Linkedin.com - for those not in Singapore, it's the only place to get the professional connections that are most helpful in finding a job.


----------



## caprica (Feb 20, 2014)

It really does also depend on the field and career level of the position. LinkedIn and Monster work well for mid to high level positions. Especially for MNC companies. STJobs works well for more local companies. As well as the Straits Times Classified.


----------



## xxxxxxbnova (Feb 28, 2014)

Jobstreet is another one.


----------



## davshere (Mar 20, 2014)

Jobsdb is popular too


----------



## davshere (Mar 20, 2014)

Oh, and jobcentral


----------



## simonsays (Feb 11, 2009)

caprica said:


> It really does also depend on the field and career level of the position. LinkedIn and Monster work well for mid to high level positions. Especially for MNC companies. STJobs works well for more local companies. As well as the Straits Times Classified.


how much is your placement fee, since your website touts free for employers?


----------



## beppi (Jun 10, 2013)

ecureilx said:


> how much is your placement fee, since your website touts free for employers?

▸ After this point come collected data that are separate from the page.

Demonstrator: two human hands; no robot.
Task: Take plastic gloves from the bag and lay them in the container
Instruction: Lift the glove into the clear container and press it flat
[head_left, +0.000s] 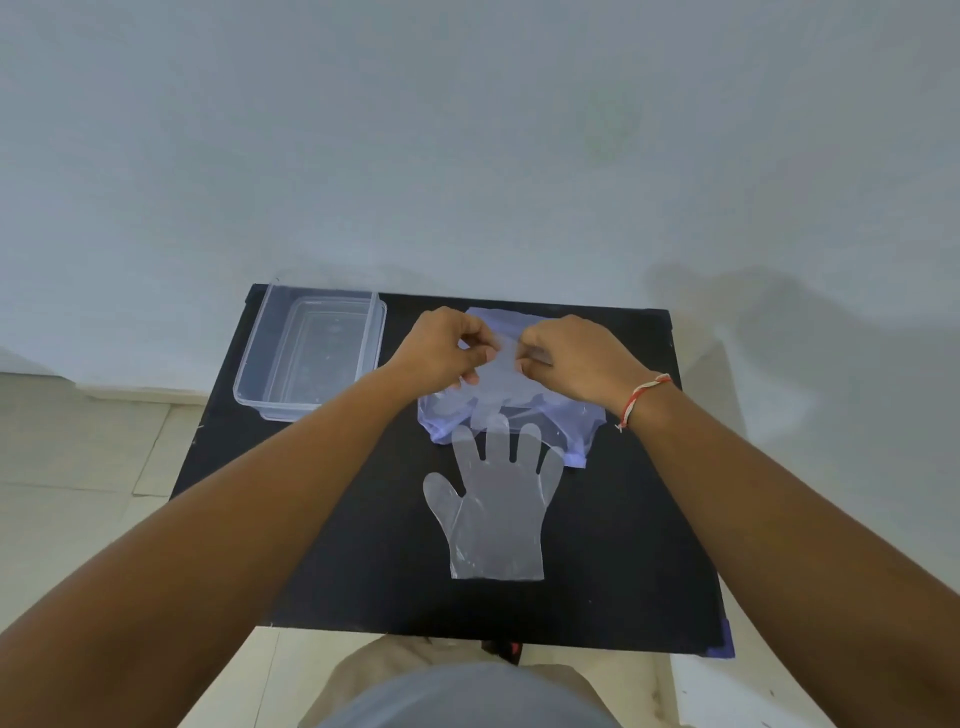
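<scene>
Bare room: plain wall (467, 130); tiled floor (78, 467); black table (363, 545).

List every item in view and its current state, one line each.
container: open, no lid, no gloves inside
bag: flat on table, pinched by both hands
glove: out of bag, flat on table
left hand: pinching bag plastic
right hand: pinching bag plastic

Black counter (332, 561) against a pale wall. On it: clear empty container (310, 353) at ten o'clock, bluish bag (566, 415) at twelve, one clear glove (496, 514) flat at centre, fingertips touching the bag's near edge.
</scene>
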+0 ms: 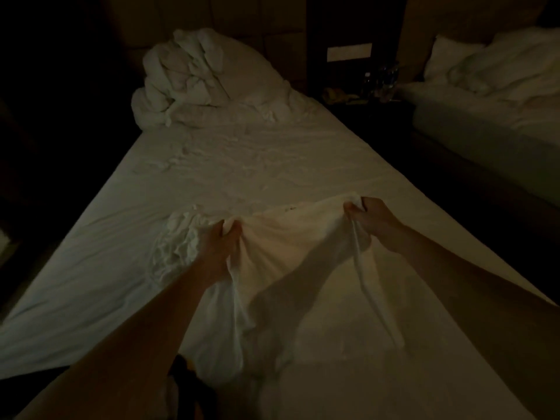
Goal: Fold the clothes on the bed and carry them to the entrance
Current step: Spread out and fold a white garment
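A wide bed point(272, 165) under a white sheet fills the dim room, with a bundled duvet point(181, 83) at its head and a second crumpled white piece point(178, 241) just beside the left hand. Over its near end hangs a pale garment point(288, 247), probably a thin shirt though the gloom blurs it. The left hand point(216, 247) and right hand point(374, 219) each pinch its upper edge, well apart; it looks light, limp and best held at the corners.

Your left hand point(216, 247) and right hand point(374, 221) hold a garment point(291, 237) above the near half of the bed point(242, 165). A bundled duvet point(185, 77) lies at its far left end. A nightstand point(363, 95) stands right of it, then a second bed point(485, 116) at far right.
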The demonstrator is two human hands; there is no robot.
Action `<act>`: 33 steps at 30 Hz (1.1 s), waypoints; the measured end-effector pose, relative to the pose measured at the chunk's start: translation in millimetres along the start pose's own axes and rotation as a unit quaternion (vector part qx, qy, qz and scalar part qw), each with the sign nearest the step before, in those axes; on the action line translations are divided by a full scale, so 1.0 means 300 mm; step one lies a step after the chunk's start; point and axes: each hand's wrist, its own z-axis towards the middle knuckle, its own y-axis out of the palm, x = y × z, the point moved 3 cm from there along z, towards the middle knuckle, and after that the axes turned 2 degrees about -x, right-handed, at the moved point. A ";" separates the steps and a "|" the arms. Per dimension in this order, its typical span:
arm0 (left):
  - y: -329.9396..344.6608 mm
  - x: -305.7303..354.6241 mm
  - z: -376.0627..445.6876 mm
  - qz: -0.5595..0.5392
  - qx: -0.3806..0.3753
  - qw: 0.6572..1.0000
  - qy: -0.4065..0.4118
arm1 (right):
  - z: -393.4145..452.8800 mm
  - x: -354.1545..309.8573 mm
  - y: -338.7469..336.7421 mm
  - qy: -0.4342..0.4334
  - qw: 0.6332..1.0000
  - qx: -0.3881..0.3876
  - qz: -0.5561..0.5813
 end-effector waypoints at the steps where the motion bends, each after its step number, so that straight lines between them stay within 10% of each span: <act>1: -0.028 0.034 -0.042 -0.020 0.001 1.000 0.006 | -0.050 -0.052 -0.021 -0.015 1.000 -0.003 0.009; 19: -0.457 0.560 -0.871 -0.113 0.060 0.982 0.137 | -0.901 -0.620 -0.290 -0.118 0.962 0.011 0.247; 33: -0.934 0.568 -1.378 -0.117 0.122 0.974 0.149 | -1.400 -0.742 0.044 -0.104 0.906 -0.254 0.322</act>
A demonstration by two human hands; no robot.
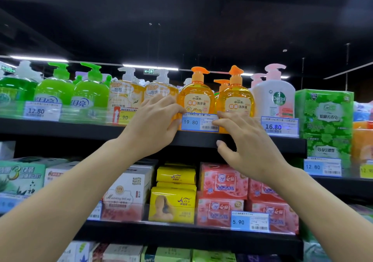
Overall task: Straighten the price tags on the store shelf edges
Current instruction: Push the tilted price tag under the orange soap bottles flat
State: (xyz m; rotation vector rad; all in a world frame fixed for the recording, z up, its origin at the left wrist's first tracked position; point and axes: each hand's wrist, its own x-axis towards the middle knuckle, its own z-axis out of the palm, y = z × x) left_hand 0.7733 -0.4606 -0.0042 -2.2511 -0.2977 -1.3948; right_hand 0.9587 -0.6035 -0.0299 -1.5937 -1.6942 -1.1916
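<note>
The 19.80 price tag (199, 122) is seated on the front edge of the top shelf (80, 127), directly below the two orange soap bottles (196, 98), and is taken as the landmark. It is bracketed by both hands. The left hand (155, 124) is pressed at the tag's left end, fingers curled loosely with tips at the upper left corner; whether the corner is pinched or only touched cannot be told. The right hand (248, 142) is set at the tag's right end, fingers bent and spread, two tips resting on the right edge, thumb hanging free below the shelf lip; nothing is gripped. The tag reads close to level, with a slight lean along the shelf line. Step in hand, as judged: squaring this one tag in its rail. The next move is judged to call for a small even push from both ends, with the tag kept flush in the clear strip and not bowed outward. To the right of the tag, the 16.80 tag (279, 127) is seen under the Dettol bottle (277, 98). To the left, a yellow tag (126, 116) and the 12.80 tag (42, 111) are noted. Below it, the 5.90 tag (250, 221) sits on the next shelf.
</note>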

It is illegal in Singapore to charge the job-seeker any fee for placement services, thus it must be free if they operate within the law.
(But then, how do they make money??? Dubious!)


----------



## simonsays (Feb 11, 2009)

beppi said:


> It is illegal in Singapore to charge the job-seeker any fee for placement services, thus it must be free if they operate within the law.
> (But then, how do they make money??? Dubious!)


exactly ... 

hence my question ....

hey, they are premium member here btw ...


----------



## Ana343 (Mar 21, 2014)

I would say JobsDB worked well for me


----------



## BBCWatcher (Dec 28, 2012)

beppi said:


> But then, how do they make money???


Volume!


----------



## simonsays (Feb 11, 2009)

BBCWatcher said:


> Volume!


by providing free service to employer?


----------



## BBCWatcher (Dec 28, 2012)

It's a joke, as the emoticon indicates.


----------



## simonsays (Feb 11, 2009)

my tablet didn't decode the Smiley ..,


----------



## smartyniru12345 (Mar 8, 2014)

beppi said:


> Linkedin.com - for those not in Singapore, it's the only place to get the professional connections that are most helpful in finding a job.


Is this really true because i tried to connect to many professionals from the last one month but nothing is happening. They all say that they would get back to me when they find an opportunity, however that is not the case. Once incident i can say is i send my details and everything to the HR person (Miraculously) she replied and told me that she didnt have any openings as such that matches my skillset. but exactly after 4 mins she posts a job in LinkedIn which exactly matches what i was looking for... What do you have to say for that ?


----------



## smartyniru12345 (Mar 8, 2014)

Ana343 said:


> I would say JobsDB worked well for me


Wow you are really lucky.. It would be of great help if you can share your experience with me.. Please PM me if you can..It would be really very helpful for me..as i am trying to search from a long time & i almost applied for a 600+ openings. Not even once i got a reply.


----------